**WHAT THE EXERCISE ASKS**. Please repeat the entire listing verbatim and keep the pictures out.

**THE DATA**.

============

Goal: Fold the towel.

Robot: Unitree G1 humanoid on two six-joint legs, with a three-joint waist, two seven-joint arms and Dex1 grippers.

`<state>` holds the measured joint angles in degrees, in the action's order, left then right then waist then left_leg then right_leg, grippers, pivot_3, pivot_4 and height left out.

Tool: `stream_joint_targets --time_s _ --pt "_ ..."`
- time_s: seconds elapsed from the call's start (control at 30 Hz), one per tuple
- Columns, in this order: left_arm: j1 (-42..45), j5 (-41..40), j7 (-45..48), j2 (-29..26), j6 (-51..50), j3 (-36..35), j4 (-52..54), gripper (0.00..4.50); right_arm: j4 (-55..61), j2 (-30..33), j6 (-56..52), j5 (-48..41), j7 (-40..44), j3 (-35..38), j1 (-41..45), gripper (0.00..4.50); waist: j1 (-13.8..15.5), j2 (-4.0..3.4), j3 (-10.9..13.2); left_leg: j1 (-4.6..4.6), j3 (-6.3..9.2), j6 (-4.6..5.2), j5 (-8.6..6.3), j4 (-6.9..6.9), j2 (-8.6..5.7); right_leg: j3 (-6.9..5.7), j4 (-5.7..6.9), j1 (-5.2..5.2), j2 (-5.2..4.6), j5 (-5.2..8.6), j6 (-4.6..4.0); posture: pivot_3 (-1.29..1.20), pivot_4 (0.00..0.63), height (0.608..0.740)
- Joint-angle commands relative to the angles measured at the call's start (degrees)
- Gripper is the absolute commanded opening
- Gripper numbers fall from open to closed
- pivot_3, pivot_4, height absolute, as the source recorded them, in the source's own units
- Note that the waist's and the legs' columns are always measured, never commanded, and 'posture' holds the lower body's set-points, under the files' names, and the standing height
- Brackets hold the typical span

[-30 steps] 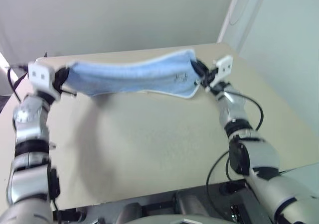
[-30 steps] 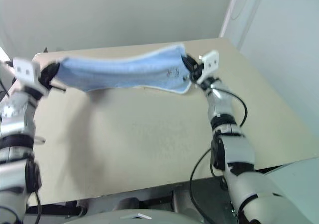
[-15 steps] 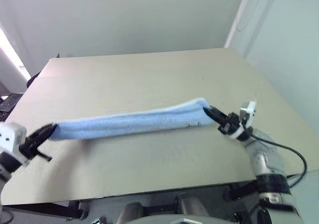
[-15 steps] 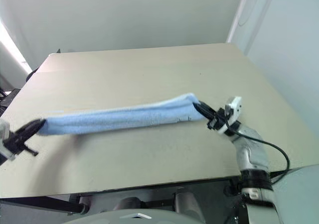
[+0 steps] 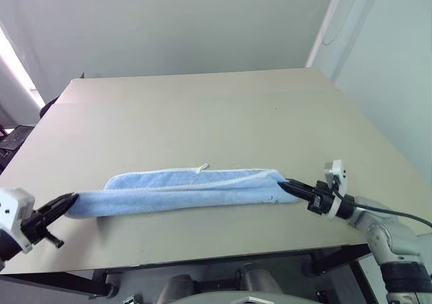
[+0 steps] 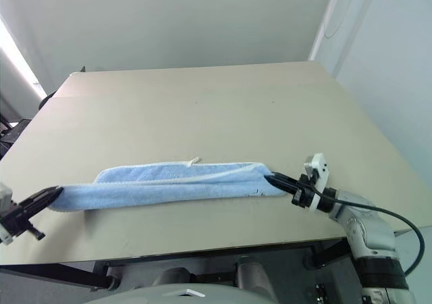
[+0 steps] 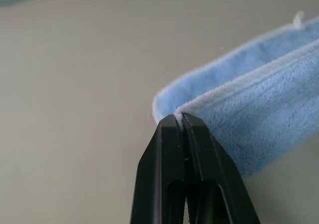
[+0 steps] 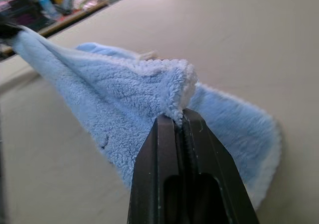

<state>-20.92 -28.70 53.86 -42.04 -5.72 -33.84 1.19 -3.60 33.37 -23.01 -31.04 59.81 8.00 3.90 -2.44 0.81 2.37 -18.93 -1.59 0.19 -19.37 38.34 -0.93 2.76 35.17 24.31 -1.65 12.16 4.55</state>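
The towel, light blue with white piping, stretches in a long doubled band across the near part of the beige table. Its white loop sticks out at the far edge, and a small dark mark shows near its right end. My left gripper is shut on the towel's left end, seen close up in the left wrist view. My right gripper is shut on the right end, whose corner bunches between the black fingers. The far layer rests on the table.
The table's front edge runs just below the towel. A white wall stands behind the table. A dark object sits off the table's left side. Clutter shows past the far table edge in the right wrist view.
Both grippers have come back toward the table's near edge and down, carrying the towel from held high and stretched to low, with its far layer laid on the table.
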Motion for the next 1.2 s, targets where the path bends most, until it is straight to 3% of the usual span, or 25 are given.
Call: stream_joint_targets --time_s 0.03,0.23,0.4,0.43,0.47,0.67,0.83,1.0,1.2 --pt "4.51 3.31 -1.64 -0.06 1.70 2.79 -4.44 0.04 -2.57 -0.86 0.21 2.03 -4.02 0.44 2.74 0.00 0.01 0.02 -0.01 -0.01 -0.01 0.00 0.00 -0.01 0.00 0.00 -0.01 0.00 0.01 -0.01 0.00 0.00 0.000 0.740" --pt "12.16 8.59 -3.54 1.56 6.11 8.81 -12.33 0.04 -7.82 -4.70 2.23 5.97 -11.82 0.07 6.79 0.00 -0.03 0.04 -0.03 -0.24 -0.01 0.01 -0.01 -0.02 -0.02 0.02 -0.03 0.14 -0.06 -0.21 -0.14 0.00 0.000 0.740" --pt "14.99 8.88 -3.72 2.00 7.95 10.00 -15.49 0.00 -10.48 -5.98 3.33 7.90 -13.66 -0.43 8.30 1.39 0.04 0.04 -0.04 -0.26 0.00 0.01 -0.01 -0.02 -0.01 0.04 -0.01 0.20 -0.18 -0.25 -0.10 0.00 0.000 0.740" --pt "15.83 9.16 -4.27 2.09 8.44 10.05 -16.50 0.51 -10.11 -6.32 3.03 7.47 -13.43 -0.41 8.41 1.81 0.05 0.04 -0.04 -0.26 0.03 0.01 -0.01 -0.03 0.00 0.05 0.00 0.20 -0.19 -0.25 -0.10 0.00 0.000 0.740" --pt "16.52 9.34 -4.58 2.14 8.79 10.10 -17.32 0.68 -9.77 -6.65 2.72 7.11 -13.41 -0.37 8.56 2.11 0.06 0.04 -0.04 -0.27 0.04 0.01 -0.01 -0.02 0.00 0.05 0.00 0.21 -0.18 -0.25 -0.09 0.00 0.000 0.740" --pt "18.26 8.62 -7.95 2.60 8.24 8.72 -16.32 2.84 -9.48 -6.86 -3.39 3.83 -15.22 2.30 10.88 4.35 -0.02 0.03 -0.04 -0.25 0.04 0.01 -0.01 -0.02 0.03 0.05 0.06 0.20 -0.17 -0.31 -0.04 0.00 0.000 0.740" --pt "17.84 5.25 -8.90 2.17 4.21 7.00 -12.00 2.87 -12.68 -3.06 -18.83 -1.77 -16.36 6.59 14.93 4.43 0.12 0.04 -0.04 -0.31 0.04 0.01 -0.01 -0.01 0.02 0.04 0.05 0.25 -0.26 -0.32 -0.03 0.00 0.000 0.740" --pt "11.64 -4.48 -3.60 -0.39 -11.22 7.55 2.93 2.87 -15.63 2.89 -38.65 -10.84 -11.07 9.99 18.53 4.43 0.03 0.03 -0.04 -0.39 0.08 0.03 -0.02 -0.06 0.03 0.01 0.00 0.31 -0.26 -0.31 -0.04 0.00 0.000 0.740" --pt "9.24 -6.54 -4.09 -2.44 -22.58 10.74 12.15 2.87 -16.20 8.39 -46.36 -10.79 -6.59 6.42 17.26 4.43 -0.02 -0.04 -0.06 -0.40 0.05 0.04 -0.02 -0.04 0.03 0.03 0.01 0.10 -0.05 -0.22 -0.15 0.00 0.000 0.740"
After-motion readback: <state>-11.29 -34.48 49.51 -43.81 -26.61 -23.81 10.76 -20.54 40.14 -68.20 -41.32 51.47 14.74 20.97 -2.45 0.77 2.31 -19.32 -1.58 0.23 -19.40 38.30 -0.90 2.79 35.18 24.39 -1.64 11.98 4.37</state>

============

**COMPLETED EXERCISE**.
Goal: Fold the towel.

Robot: Unitree G1 humanoid on two six-joint legs, with a three-joint waist, two seven-joint arms and Dex1 grippers.

`<state>` holds the measured joint angles in degrees, in the action's order, left then right then waist then left_leg then right_leg, grippers, pivot_3, pivot_4 and height left out.

Tool: `stream_joint_targets --time_s _ --pt "_ ..."`
- time_s: seconds elapsed from the call's start (control at 30 Hz), one per tuple
- Columns, in this order: left_arm: j1 (-42..45), j5 (-41..40), j7 (-45..48), j2 (-29..26), j6 (-51..50), j3 (-36..35), j4 (-52..54), gripper (0.00..4.50); right_arm: j4 (-55..61), j2 (-30..33), j6 (-56..52), j5 (-48..41), j7 (-40..44), j3 (-35..38), j1 (-41..45), gripper (0.00..4.50); waist: j1 (-13.8..15.5), j2 (-4.0..3.4), j3 (-10.9..13.2); left_leg: j1 (-4.6..4.6), j3 (-6.3..9.2), j6 (-4.6..5.2), j5 (-8.6..6.3), j4 (-6.9..6.9), j2 (-8.6..5.7); right_leg: j3 (-6.9..5.7), j4 (-5.7..6.9), j1 (-5.2..5.2), j2 (-5.2..4.6), j5 (-5.2..8.6), j6 (-4.6..4.0); posture: pivot_3 (-1.29..1.20), pivot_4 (0.00..0.63), height (0.608..0.740)
- Joint-angle commands relative to the angles measured at the call's start (degrees)
- Gripper is the absolute commanded opening
- Gripper numbers fall from open to closed
- pivot_3, pivot_4, height absolute, as the source recorded them, in the source's own units
- Note that the waist's and the legs' columns are always measured, never commanded, and 'posture' holds the lower body's set-points, under the files' names, and the standing height
- Brackets hold the typical span

[-30 steps] 
[-30 steps] 
[-15 steps] 
[-15 steps] 
[+0 steps] 
[+0 steps] 
[+0 steps] 
[+0 steps] 

<state>-20.92 -28.70 53.86 -42.04 -5.72 -33.84 1.19 -3.60 33.37 -23.01 -31.04 59.81 8.00 3.90 -2.44 0.81 2.37 -18.93 -1.59 0.19 -19.37 38.34 -0.93 2.76 35.17 24.31 -1.65 12.16 4.55</state>
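The towel, light blue with white piping, stretches in a long doubled band across the near part of the beige table. Its white loop sticks out at the far edge, and a small dark mark shows near its right end. My left gripper is shut on the towel's left end, seen close up in the left wrist view. My right gripper is shut on the right end, whose corner bunches between the black fingers. The far layer rests on the table.
The table's front edge runs just below the towel. A white wall stands behind the table. A dark object sits off the table's left side. Clutter shows past the far table edge in the right wrist view.
Both grippers have come back toward the table's near edge and down, carrying the towel from held high and stretched to low, with its far layer laid on the table.
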Motion for the next 1.2 s, targets where the path bends most, until it is straight to 3% of the usual span, or 25 are given.
Call: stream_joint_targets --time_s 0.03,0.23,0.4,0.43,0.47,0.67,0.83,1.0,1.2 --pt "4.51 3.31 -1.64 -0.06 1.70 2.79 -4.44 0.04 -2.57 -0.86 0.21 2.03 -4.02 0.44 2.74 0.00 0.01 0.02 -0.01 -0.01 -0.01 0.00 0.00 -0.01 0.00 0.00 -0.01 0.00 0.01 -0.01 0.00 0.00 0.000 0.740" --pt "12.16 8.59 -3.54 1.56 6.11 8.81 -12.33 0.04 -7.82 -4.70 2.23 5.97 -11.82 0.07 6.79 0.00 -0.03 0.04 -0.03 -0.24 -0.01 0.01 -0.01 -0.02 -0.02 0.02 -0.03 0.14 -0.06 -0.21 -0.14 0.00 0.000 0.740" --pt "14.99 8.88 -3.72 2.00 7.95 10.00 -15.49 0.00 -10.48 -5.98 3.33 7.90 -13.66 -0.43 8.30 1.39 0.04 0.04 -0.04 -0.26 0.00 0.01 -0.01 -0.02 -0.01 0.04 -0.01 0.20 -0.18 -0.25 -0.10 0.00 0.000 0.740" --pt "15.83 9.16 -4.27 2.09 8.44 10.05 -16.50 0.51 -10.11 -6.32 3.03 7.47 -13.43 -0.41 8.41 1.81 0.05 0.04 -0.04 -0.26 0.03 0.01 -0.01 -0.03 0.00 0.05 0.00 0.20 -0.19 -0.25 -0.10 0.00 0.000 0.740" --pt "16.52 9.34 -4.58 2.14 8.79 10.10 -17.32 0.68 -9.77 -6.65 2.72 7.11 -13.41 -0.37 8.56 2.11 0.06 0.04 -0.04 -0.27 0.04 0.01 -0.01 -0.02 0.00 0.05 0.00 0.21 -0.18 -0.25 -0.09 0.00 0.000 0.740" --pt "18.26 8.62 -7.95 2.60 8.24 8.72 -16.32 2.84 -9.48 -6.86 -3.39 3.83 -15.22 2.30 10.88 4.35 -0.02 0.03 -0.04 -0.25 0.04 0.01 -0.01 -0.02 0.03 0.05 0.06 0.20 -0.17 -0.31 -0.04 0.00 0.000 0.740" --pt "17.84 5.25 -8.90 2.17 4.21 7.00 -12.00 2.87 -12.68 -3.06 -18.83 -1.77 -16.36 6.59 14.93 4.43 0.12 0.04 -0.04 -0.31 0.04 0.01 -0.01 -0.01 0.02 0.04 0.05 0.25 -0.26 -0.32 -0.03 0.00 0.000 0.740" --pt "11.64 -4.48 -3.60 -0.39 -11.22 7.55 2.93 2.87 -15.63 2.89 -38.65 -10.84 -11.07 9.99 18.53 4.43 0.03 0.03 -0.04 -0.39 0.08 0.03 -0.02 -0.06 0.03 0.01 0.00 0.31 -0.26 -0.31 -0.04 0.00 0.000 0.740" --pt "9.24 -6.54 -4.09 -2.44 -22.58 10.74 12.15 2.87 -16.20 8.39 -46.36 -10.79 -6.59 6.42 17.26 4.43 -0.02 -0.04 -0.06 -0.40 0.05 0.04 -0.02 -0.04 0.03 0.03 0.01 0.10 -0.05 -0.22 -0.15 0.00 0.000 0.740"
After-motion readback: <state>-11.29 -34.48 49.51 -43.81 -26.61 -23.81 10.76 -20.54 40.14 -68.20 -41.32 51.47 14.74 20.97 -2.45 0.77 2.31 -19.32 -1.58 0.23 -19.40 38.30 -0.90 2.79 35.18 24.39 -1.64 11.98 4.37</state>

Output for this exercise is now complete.